4) Review points of caution
• Lease/loan programs that advertise low monthly payments
If something says “OAC” (“On Approved Credit”), it means those with good credit will receive special prices. You may not qualify for this deal if you don’t have good credit but the salesperson might try to sell you on a separate, albeit more expensive program instead.

• Warranty
Never lease a car longer than its factory warranty period. You don’t want to spend money repairing what isn’t even yours.

• Excess Mileage
Each lease contract specifically states how many miles you are allowed to drive without penalty. Check your recent history of how many miles you drive per year (the average is about 15,000 miles).

Although it may not seem like much at first, penalties add up quickly. A 36 month lease based on 12,000 miles per year with a penalty of $0.15 per mile will add up to an extra $1,350 for someone who drives the average 15,000 miles. Some European fancy car has 5,000 miles per year allowance and hefty $0.30 per mile penalty – that’s $9000 penalty at the end of lease if you drive 45,000 miles in 3 years.

• Return Procedure
Check what your responsibilities are at the end of lease. There may be a $300-400 disposition fee on the contract and any visible damages to both outside and inside of the vehicle are subject to surcharge. Make sure the lease contract explicitly states what your obligations are at the end of the term.

• Early Termination
Know the procedure for an early termination. In almost every case, you won’t be able to walk away without paying some penalty. You will either be asked for the full payment for the remainder of the lease, or charged the difference between the re-sale value and the remaining value of the contract.

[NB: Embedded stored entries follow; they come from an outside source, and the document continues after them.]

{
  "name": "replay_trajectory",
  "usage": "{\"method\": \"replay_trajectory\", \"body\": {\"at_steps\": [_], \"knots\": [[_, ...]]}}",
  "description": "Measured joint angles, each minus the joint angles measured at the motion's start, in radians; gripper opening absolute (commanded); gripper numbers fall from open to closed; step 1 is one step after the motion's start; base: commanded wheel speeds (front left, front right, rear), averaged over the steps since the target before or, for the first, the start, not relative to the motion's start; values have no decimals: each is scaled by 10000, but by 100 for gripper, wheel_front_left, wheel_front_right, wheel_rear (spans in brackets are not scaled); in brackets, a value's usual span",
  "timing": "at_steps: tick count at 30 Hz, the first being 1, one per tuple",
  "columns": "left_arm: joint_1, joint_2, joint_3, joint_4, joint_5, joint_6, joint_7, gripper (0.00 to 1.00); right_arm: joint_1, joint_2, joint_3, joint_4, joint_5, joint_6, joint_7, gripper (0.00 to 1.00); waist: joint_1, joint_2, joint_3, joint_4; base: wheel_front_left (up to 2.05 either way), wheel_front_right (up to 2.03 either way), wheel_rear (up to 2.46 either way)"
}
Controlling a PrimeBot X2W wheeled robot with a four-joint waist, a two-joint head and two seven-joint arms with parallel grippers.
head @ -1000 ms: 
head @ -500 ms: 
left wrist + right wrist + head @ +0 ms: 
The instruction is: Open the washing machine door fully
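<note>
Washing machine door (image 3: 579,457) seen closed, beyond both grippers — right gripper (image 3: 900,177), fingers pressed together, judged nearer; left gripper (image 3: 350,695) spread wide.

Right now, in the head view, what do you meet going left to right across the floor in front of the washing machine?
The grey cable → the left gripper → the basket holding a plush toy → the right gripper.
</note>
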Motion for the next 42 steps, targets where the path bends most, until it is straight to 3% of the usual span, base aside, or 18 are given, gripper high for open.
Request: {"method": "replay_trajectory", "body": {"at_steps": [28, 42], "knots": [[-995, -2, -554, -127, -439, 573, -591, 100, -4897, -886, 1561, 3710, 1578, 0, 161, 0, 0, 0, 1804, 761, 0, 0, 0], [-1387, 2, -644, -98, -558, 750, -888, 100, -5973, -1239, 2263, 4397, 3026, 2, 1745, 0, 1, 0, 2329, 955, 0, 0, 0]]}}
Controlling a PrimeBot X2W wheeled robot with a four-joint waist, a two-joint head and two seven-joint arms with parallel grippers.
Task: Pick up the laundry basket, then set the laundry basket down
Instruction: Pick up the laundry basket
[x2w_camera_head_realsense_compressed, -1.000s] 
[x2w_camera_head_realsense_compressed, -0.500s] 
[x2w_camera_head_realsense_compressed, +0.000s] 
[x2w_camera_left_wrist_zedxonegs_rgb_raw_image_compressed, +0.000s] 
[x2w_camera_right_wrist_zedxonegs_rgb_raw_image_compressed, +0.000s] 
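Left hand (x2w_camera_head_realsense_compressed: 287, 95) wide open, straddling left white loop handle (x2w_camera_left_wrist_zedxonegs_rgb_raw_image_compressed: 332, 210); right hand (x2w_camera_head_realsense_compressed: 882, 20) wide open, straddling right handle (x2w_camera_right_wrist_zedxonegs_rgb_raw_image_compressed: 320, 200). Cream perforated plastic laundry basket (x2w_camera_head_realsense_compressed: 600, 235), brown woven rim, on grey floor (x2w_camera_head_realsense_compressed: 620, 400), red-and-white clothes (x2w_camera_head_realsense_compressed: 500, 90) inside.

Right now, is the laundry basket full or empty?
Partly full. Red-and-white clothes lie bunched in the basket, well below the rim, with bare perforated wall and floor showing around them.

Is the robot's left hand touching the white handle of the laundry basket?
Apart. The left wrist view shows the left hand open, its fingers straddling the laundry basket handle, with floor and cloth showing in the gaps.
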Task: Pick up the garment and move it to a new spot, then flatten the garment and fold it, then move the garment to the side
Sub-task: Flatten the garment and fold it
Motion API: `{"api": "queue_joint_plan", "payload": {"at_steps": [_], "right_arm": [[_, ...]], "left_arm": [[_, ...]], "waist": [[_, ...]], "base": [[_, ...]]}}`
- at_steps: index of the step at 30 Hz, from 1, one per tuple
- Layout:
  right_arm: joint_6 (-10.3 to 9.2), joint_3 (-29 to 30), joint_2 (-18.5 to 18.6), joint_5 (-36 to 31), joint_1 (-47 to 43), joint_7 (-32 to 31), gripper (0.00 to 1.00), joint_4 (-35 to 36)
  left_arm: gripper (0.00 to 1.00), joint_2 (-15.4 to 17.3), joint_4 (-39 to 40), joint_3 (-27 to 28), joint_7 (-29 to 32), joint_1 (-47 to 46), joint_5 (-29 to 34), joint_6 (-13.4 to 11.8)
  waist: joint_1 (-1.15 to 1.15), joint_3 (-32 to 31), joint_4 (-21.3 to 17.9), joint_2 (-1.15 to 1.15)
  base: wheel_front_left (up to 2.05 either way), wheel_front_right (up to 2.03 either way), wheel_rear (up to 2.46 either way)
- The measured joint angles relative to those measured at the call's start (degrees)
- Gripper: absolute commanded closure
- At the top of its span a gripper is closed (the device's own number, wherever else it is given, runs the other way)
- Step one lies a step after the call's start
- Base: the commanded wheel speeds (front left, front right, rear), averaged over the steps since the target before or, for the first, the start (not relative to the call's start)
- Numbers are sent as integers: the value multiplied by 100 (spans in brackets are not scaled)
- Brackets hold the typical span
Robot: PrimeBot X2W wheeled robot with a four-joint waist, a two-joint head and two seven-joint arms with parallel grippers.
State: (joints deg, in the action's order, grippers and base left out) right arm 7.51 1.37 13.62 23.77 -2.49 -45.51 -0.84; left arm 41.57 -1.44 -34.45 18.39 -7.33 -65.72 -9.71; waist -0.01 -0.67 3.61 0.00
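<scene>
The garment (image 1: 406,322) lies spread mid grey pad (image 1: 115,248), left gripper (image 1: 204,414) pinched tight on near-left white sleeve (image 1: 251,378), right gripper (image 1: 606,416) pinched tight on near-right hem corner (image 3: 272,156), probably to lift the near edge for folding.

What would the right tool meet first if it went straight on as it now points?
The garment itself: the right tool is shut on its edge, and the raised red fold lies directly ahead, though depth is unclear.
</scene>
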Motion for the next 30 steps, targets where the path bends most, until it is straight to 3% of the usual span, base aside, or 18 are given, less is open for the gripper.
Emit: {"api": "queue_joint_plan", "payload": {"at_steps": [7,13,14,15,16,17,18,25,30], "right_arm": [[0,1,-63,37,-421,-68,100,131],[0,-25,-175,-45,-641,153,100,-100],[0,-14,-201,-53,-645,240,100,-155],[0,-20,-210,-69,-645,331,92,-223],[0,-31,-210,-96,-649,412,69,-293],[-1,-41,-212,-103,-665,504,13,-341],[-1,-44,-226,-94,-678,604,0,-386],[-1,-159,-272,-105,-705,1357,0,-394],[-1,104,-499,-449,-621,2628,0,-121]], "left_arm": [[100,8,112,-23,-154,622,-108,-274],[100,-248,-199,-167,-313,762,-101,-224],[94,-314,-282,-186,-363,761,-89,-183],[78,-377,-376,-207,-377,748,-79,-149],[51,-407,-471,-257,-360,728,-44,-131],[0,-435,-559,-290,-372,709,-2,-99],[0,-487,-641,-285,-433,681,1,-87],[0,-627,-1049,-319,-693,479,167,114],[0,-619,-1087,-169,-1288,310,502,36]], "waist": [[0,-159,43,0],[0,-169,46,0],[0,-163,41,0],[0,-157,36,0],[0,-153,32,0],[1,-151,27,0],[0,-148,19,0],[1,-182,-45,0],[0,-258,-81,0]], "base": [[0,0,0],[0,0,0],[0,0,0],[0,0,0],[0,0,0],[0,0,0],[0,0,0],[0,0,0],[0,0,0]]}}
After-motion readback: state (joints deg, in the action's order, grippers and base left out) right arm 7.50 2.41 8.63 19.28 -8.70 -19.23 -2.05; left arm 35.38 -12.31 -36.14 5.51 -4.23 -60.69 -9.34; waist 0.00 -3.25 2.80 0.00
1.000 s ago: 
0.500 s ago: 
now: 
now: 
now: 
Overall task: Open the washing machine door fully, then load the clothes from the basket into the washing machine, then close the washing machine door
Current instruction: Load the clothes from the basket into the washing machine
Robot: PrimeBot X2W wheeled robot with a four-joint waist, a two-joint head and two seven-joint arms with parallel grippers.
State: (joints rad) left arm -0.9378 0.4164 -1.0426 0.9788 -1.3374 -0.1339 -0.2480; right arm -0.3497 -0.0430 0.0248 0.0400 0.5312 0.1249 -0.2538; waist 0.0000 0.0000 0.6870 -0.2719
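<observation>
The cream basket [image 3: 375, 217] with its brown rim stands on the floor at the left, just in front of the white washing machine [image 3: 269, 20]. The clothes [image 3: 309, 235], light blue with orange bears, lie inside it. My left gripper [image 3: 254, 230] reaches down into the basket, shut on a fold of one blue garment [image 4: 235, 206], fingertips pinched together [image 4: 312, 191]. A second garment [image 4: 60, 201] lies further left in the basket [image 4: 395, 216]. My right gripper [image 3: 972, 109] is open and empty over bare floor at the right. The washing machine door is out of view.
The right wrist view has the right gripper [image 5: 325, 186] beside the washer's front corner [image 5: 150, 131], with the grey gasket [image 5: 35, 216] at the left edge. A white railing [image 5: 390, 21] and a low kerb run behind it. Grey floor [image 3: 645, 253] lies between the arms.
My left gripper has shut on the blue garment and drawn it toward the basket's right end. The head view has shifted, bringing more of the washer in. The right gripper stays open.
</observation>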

5) Know who underwrites the lease
Once the contract is signed, it is usually handled by a financial institution and not the dealer. This makes it difficult to make complaints any time later since the finance company will have no knowledge of the conversations that occurred during negotiations at the dealership. They will only refer to what’s written on the contract, so make sure all details are stated explicitly.

6) Determine your insurance costs
Make sure you figure all the costs of owning a car when you purchase or lease a new vehicle. Your insurance premium can vary depending on age, gender, and the type of car you choose. For example, the insurance premium for a single male under 25 years old will yield a high insurance premium. Leasing and financing require you to carry a certain amount of minimum coverage so it’s important to know your insurance costs in advance.

7) Don’t mention a lease when negotiating a price
Negotiate the price of the car first, then ask for a monthly lease figure based on the price (cap cost). Note that many lease contracts don’t show the cap cost so you will have to request the information.